It seems that censorship can be a weapon in the hands of the State to make people agree with its ideology. Often the Censor Board functions to impose the State’s notion of Indianness and nationhood. The reach and power of films in India are massive. If a director wants to show the reality, he has to put it in a movie and then what happens, the censor board removes it. The Dirty Picture and other ‘A’ films, according to the Broadcasting Content Complaints Council (BCCC), can be screened on television without cuts after 11 pm. The BCCC suggested some sort of a coordination mechanism between the Central Board of Film Certification and the TV regulatory body for the certification of films for TV viewing. By this does it mean that the T.V is meant for children and not adults? Now is the time to look into the role that can be played by healthy criticism, analysis, and cinema literacy, rather than relying on a Censor Board that acts as a moral police, stopping the dissent.
CASE LAWS
i) Sakal Papers Ltd. v. Union of India
In this case, the Daily Newspapers (Price and Control) Order, 1960, which fixed a minimum price and number of pages, which a newspaper is entitled to publish, was challenged as unconstitutional. The State justified the law as a reasonable restriction on a business activity of a citizen. The Supreme Court struck down the Order rejecting the State’s argument. The Court opined that the right of freedom of speech and expression couldn’t be taken away with the object of placing restrictions on the business activity of the citizens. Freedom of speech can be restricted only on the grounds mentioned in clause (2) of Article 19.

ii) Bennet Coleman and Co. v. Union of India21
In this case, the validity of the Newsprint Control Order was challenged. The Order fixed the maximum number of pages which a newspaper could publish, and this was said to be violative of Article 19(1) (a) of the Indian Constitution. The government raised the contention that fixing the newsprint would help in the growth of small newspapers as well as prevent monopoly in the trade. It also justified its order of reduction of page level on the ground that big dailies devote a very high percentage of space to advertisements, and therefore, the cut in pages will not affect them. The Court held the newsprint policy to be an unreasonable restriction and observed that the policy abridged the petitioner’s right of freedom of speech and expression. The Court also held that the fixation of page limit will have a twofold effect- first, it will deprive the petitioners of their economic viability, and second, it will restrict the freedom of expression as compulsorily reducing the page limit will lead to a reduction of circulation and area of coverage for news and views.
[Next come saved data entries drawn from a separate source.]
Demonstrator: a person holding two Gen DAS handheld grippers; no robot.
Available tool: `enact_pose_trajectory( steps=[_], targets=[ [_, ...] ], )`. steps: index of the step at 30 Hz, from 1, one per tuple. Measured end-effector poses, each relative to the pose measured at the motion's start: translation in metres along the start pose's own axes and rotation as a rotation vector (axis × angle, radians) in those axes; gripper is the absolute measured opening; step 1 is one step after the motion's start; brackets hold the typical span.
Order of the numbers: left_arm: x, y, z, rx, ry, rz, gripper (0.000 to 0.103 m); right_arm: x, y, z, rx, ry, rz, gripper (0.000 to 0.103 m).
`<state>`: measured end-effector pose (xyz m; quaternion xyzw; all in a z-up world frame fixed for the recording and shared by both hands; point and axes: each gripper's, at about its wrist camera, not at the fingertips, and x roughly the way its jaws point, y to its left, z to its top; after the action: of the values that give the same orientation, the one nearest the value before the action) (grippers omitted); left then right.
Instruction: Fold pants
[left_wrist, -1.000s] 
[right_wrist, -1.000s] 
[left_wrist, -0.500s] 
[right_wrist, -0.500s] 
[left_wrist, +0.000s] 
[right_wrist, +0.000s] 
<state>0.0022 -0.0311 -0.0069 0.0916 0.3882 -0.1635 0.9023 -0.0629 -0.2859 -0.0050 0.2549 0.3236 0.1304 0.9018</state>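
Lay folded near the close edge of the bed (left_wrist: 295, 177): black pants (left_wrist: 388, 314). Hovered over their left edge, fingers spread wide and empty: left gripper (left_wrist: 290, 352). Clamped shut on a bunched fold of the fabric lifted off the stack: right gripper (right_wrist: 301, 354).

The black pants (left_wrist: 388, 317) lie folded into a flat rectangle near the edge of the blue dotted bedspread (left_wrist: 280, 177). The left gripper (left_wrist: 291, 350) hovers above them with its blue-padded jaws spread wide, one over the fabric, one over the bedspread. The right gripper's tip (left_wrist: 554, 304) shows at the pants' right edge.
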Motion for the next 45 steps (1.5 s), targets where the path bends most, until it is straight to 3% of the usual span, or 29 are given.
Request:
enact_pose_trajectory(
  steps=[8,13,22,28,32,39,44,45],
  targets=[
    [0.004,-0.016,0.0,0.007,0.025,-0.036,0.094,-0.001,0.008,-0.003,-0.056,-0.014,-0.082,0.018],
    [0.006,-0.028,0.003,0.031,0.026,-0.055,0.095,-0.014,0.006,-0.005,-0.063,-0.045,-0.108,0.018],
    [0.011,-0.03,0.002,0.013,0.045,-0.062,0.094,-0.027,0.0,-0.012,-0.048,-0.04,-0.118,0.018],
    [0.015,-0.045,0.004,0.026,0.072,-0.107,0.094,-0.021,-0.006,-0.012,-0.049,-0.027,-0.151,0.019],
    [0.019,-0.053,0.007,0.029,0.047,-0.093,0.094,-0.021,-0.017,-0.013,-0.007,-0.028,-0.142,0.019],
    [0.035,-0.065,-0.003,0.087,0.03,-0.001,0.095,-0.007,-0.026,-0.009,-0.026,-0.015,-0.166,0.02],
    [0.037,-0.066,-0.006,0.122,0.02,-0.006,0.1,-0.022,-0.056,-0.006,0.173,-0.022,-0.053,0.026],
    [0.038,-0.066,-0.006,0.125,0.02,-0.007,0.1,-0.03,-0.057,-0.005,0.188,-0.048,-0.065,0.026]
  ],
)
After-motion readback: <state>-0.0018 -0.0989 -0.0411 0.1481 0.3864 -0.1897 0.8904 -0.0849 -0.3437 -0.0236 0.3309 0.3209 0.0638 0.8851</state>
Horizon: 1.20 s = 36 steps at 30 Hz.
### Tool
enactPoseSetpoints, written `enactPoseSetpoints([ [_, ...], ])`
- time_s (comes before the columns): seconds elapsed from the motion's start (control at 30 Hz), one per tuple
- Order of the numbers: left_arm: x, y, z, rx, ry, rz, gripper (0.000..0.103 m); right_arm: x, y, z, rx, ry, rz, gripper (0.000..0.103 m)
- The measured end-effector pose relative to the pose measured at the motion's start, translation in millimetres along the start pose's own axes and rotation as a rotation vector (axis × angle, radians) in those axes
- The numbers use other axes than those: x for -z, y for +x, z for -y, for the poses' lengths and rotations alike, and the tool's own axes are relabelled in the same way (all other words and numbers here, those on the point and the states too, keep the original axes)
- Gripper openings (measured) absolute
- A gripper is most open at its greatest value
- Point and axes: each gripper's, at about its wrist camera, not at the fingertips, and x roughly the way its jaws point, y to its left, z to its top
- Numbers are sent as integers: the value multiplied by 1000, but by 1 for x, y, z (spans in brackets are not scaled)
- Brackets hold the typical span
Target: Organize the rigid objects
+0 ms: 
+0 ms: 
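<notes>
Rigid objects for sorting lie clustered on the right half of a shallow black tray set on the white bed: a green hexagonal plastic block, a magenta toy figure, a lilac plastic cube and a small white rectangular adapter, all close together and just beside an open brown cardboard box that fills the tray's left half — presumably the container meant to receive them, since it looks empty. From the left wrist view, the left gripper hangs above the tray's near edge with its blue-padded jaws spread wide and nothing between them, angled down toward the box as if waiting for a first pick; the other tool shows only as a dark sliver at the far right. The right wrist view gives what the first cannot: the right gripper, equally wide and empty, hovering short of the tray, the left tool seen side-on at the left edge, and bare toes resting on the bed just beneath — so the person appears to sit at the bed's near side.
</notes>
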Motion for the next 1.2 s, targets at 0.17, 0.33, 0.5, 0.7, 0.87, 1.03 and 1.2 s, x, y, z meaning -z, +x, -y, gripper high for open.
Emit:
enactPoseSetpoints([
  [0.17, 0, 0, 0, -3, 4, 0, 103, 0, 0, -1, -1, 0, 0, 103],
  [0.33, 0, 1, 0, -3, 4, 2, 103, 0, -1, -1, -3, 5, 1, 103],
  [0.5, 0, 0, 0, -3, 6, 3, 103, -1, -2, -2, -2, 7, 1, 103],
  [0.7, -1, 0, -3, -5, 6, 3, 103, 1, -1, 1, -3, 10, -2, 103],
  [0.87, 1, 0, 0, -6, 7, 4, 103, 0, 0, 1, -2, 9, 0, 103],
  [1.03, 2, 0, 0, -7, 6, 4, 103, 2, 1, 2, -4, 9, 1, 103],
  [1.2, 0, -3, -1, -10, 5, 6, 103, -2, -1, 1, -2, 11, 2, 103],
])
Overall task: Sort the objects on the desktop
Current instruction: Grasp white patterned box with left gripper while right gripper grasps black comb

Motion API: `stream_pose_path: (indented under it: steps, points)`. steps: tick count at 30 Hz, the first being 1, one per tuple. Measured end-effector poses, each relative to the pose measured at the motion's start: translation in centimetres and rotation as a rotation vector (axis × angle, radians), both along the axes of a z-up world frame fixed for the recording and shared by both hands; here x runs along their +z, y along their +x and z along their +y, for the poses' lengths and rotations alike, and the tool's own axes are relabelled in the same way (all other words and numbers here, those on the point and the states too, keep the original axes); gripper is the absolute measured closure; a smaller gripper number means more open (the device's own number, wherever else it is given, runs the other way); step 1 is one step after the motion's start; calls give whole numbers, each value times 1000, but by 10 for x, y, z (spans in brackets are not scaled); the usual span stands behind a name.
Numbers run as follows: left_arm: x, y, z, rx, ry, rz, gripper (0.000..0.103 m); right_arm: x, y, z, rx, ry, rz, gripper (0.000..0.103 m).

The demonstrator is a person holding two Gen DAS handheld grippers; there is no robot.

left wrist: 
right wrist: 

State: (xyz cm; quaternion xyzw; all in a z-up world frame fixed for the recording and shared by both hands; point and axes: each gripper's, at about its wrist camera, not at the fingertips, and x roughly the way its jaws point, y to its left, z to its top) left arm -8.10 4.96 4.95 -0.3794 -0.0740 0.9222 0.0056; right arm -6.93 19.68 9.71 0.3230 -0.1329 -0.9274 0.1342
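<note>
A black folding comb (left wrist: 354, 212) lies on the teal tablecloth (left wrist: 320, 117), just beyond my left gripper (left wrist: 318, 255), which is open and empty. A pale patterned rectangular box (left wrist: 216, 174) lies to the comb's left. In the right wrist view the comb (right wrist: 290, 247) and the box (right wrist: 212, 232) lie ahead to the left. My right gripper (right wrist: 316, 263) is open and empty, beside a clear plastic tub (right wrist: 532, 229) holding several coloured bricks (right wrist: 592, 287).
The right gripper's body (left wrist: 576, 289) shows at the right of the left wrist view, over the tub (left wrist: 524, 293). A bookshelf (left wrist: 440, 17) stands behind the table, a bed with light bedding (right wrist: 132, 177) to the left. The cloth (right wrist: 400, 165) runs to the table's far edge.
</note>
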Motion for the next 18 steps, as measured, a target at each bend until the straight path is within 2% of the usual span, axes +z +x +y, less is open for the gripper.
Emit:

iii) K. A. Abbas v. Union of India
The petitioner for the first time challenged the validity of censorship as violative of his fundamental right of speech and expression. The Supreme Court however observed that, pre-censorship of films under the Cinematograph Act was justified under Article 19(2) on the ground that films have to be treated separately from other forms of art and expression because a motion picture was able to stir up emotions more deeply and thus, classification of films between two categories ‘A’ (for adults only) and ‘U’ (for all) was brought about.

iv) Bobby Art International v. Om Pal Singh HoonThe Supreme Court re-affirmed the afore-mentioned view and upheld the order of the Appellate Tribunal (under the Cinematograph Act) which had followed the Guidelines under the Cinematograph Act and granted an ‘A’ certificate to a film.

iv) Hamdard Dawakhana v. Union of India
The Supreme Court was faced with the question as to whether the Drug and Magic Remedies Act, which put restrictions on the advertisements of drugs in certain cases and prohibited advertisements of drugs having magic qualities for curing diseases, was valid as it curbed the freedom of speech and expression of a person by imposing restrictions on advertisements. The Supreme Court held that an advertisement is no doubt a form of speech and expression but every advertisement is not a matter dealing with the expression of ideas and hence advertisement of a commercial nature cannot fall within the concept of Article 19(1)(a).

iv) Tata Press Ltd. v. Mahanagar Telephone Nigam Ltd.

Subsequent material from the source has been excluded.